=== Begin Enclosure ===

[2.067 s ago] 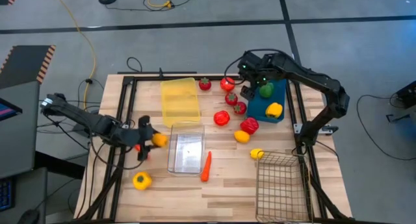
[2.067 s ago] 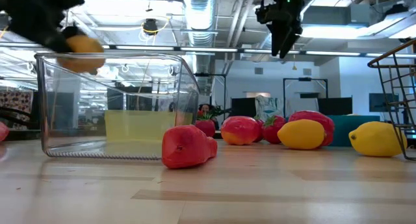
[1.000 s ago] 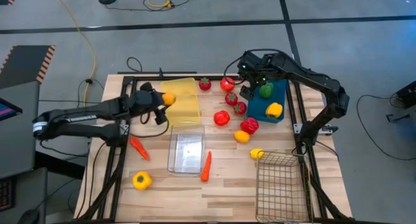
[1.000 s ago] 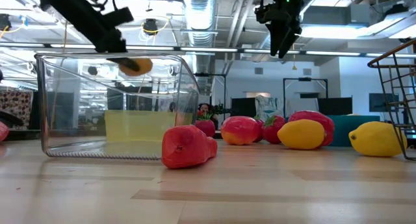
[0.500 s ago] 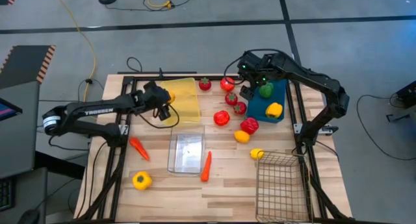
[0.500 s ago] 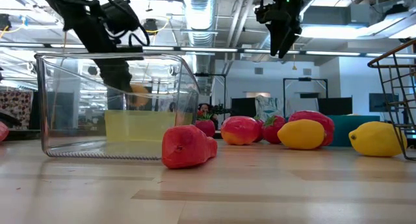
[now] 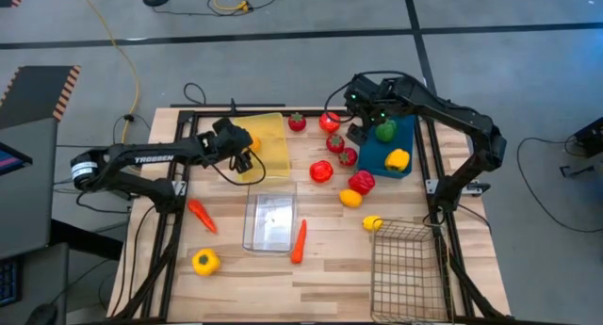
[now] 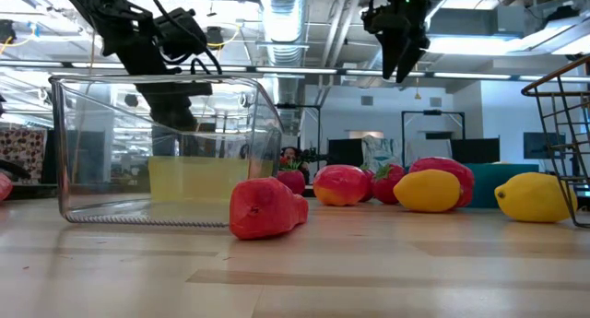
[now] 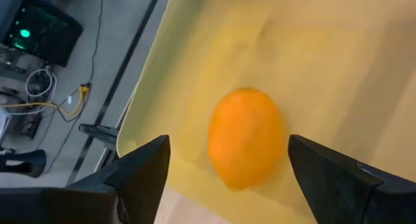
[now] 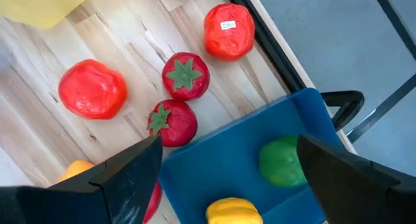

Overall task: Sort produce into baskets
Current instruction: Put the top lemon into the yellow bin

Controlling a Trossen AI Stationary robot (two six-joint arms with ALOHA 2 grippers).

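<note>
**Orange goes in the yellow bin**

We see the table [image 7: 320, 268] with four baskets. The wire basket [image 7: 407, 268], near the front right corner, looks empty. The yellow bin [image 7: 268, 148], by the back edge, holds the orange [image 9: 246, 137]. The blue bin [image 7: 375, 157] holds a green pepper [image 10: 281, 161] and a yellow pepper [image 10: 233, 211]. The clear bin [image 7: 271, 221] looks empty.

Our left gripper [image 9: 227, 178] hangs over the orange, fingers spread, not touching it. Our right gripper [image 10: 227, 178] is wide open above the blue bin.

We think the toys are light, hard and slippery, so grab them around the middle.
</note>
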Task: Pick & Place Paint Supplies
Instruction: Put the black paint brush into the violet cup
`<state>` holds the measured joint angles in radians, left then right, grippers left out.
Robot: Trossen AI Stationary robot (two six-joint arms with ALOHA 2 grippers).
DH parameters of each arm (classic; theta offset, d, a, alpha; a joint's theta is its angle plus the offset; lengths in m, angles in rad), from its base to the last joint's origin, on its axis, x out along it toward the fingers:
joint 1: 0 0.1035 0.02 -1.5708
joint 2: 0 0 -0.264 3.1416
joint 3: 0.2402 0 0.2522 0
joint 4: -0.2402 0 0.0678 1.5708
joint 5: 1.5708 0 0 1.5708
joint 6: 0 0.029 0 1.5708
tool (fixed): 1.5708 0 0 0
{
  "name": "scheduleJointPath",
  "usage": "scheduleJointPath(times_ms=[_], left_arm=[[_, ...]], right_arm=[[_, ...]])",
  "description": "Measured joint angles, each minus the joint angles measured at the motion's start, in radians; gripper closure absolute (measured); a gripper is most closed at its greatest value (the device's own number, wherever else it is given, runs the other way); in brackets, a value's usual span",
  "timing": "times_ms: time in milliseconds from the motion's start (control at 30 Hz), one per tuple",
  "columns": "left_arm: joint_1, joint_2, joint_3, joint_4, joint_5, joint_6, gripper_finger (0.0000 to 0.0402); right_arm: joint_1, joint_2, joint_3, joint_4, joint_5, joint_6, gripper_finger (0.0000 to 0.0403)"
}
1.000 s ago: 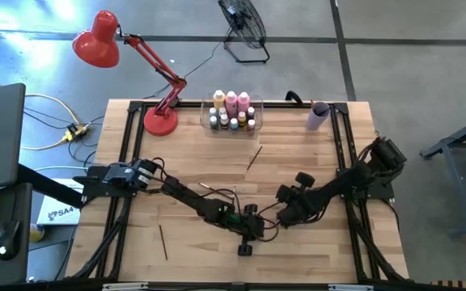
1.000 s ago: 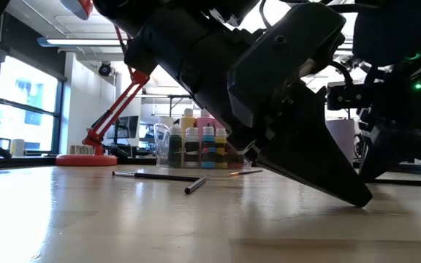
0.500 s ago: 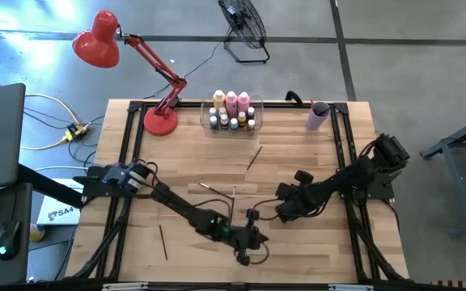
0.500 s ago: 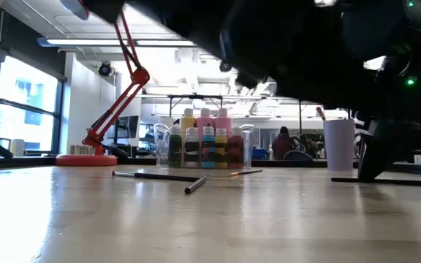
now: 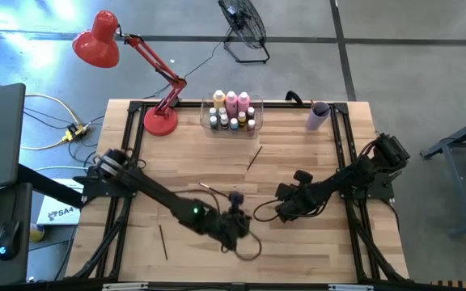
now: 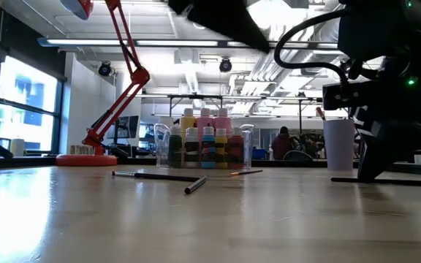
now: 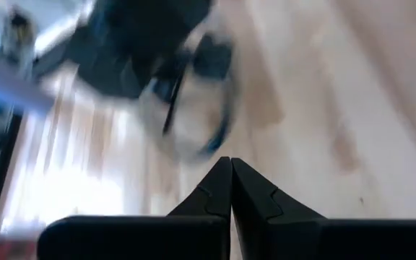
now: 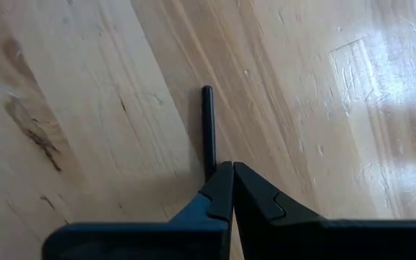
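Bare table [image 5: 298, 153] around my arms at mid-table; bottles [image 5: 231, 110] sit in the bin [image 5: 216, 103] at the far edge. My right claw [image 8: 227, 189] is shut, its tips on a brush [image 8: 208, 130]; my left claw [image 7: 230, 186] is shut, holding nothing.

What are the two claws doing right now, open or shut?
Left gripper: shut, holding nothing visible.
Right gripper: shut; a paintbrush sticks out past its tips.
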<state>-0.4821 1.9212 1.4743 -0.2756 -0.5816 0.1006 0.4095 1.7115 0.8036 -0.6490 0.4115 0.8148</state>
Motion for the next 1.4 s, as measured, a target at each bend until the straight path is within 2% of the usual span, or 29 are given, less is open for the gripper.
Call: scheduleJointPath(times_ms=[67,200,500,767,1167,1267,1400], left_arm=[[0.019,-0.033,-0.020,-0.070,0.000,-0.054,0.0401],[0.060,-0.067,-0.100,-0.061,0.017,-0.110,0.0401],[0.146,-0.155,-0.348,0.125,0.052,-0.154,0.0401],[0.191,-0.357,-0.539,0.178,0.052,-0.142,0.0401],[0.268,-0.672,-0.799,0.231,0.090,-0.098,0.0402],[0.269,-0.728,-0.846,0.290,0.096,-0.098,0.0401],[0.266,-0.761,-0.855,0.285,0.105,-0.097,0.0401]], right_arm=[[0.000,0.000,0.000,0.003,0.002,-0.008,0.0401],[0.000,0.000,-0.001,0.005,0.003,-0.027,0.0401],[-0.001,-0.057,-0.006,0.012,-0.013,-0.034,0.0401],[-0.001,-0.134,-0.004,0.041,-0.007,-0.066,0.0401],[-0.003,-0.137,-0.003,0.065,0.009,-0.086,0.0401],[-0.009,-0.137,-0.002,0.067,0.010,-0.087,0.0401],[-0.025,-0.137,-0.002,0.066,0.019,-0.091,0.0401]])
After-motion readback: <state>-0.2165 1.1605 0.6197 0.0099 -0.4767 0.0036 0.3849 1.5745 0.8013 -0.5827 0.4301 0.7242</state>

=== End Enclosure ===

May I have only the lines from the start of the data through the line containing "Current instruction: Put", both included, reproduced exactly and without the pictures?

[2.067 s ago] 
[2.067 s ago] 
[1.000 s ago] 
[1.000 s ago] 
[0.500 s ago] 
[0.500 s ago] 
[now] 
[now] 
[now] 
[now] 

Overall task: Sort produce into baskets
Current instruction: Put the top lemon into the yellow bin

The exercise closes with this answer.